» **Input data**:
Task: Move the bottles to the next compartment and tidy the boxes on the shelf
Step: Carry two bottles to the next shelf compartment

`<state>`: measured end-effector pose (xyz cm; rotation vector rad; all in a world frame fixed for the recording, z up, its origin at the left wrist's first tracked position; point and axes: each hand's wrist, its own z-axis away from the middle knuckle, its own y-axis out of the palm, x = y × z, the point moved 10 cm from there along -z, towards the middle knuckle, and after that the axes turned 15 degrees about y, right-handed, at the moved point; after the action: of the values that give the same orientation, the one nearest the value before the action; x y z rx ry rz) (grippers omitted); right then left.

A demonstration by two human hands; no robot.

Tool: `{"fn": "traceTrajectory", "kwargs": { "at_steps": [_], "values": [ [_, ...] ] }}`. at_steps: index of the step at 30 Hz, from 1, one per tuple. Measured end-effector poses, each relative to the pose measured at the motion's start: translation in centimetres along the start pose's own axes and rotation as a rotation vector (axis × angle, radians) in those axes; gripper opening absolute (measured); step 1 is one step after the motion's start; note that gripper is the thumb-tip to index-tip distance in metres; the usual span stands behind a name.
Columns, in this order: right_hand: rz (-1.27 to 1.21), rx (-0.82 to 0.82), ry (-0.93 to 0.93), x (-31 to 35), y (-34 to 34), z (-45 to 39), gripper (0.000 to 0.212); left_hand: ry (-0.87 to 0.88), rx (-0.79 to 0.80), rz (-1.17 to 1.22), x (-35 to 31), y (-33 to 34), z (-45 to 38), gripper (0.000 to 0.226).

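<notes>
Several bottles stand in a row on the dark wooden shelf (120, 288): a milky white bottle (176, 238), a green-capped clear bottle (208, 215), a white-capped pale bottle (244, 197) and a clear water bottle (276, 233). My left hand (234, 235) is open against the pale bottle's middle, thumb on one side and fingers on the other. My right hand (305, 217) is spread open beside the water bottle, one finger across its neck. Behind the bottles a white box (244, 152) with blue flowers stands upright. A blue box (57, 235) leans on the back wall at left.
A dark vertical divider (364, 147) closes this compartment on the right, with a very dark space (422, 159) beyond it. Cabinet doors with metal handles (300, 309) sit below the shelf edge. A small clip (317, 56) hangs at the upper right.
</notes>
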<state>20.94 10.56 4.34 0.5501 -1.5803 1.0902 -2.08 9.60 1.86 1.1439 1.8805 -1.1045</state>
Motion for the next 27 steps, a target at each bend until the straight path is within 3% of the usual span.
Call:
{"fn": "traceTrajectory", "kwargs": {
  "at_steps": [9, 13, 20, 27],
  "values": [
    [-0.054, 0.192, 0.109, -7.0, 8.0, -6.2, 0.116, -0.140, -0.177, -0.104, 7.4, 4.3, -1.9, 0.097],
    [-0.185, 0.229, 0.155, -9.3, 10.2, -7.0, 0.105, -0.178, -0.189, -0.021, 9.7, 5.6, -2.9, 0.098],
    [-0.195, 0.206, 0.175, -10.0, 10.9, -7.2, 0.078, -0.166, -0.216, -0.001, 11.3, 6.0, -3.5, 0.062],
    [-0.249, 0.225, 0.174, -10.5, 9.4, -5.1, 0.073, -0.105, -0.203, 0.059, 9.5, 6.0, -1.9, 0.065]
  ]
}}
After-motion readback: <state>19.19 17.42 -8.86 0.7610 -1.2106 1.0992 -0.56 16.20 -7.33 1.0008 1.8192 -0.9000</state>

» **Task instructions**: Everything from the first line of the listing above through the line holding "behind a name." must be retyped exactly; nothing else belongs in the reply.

» **Answer to this problem**:
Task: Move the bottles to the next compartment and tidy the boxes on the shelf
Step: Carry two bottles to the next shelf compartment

`<state>`: measured end-effector pose (xyz cm; rotation vector rad; all in a world frame fixed for the recording, z up, its origin at the left wrist's first tracked position; point and axes: each hand's wrist, its own z-axis away from the middle knuckle, its own y-axis out of the palm, x = y × z, the point moved 10 cm from there along -z, towards the middle knuckle, and after that the axes turned 15 degrees about y, right-handed, at the moved point; after the action: of the values that give the same orientation, the one nearest the value before the action; x y z rx ry rz) (grippers omitted); right then left.

A demonstration by two human hands; no robot.

Tool: `{"fn": "traceTrajectory", "kwargs": { "at_steps": [_], "values": [ [_, ...] ] }}`. at_steps: index of the step at 30 Hz, from 1, one per tuple. Measured end-effector poses, each relative to the pose measured at the motion's start: translation in centimetres along the start pose's own axes and rotation as a rotation vector (axis × angle, radians) in those axes; gripper opening absolute (measured); step 1 is one step after the motion's start; note that gripper is the thumb-tip to index-tip distance in metres; the usual span stands behind a name.

Fully answered, the exercise is complete.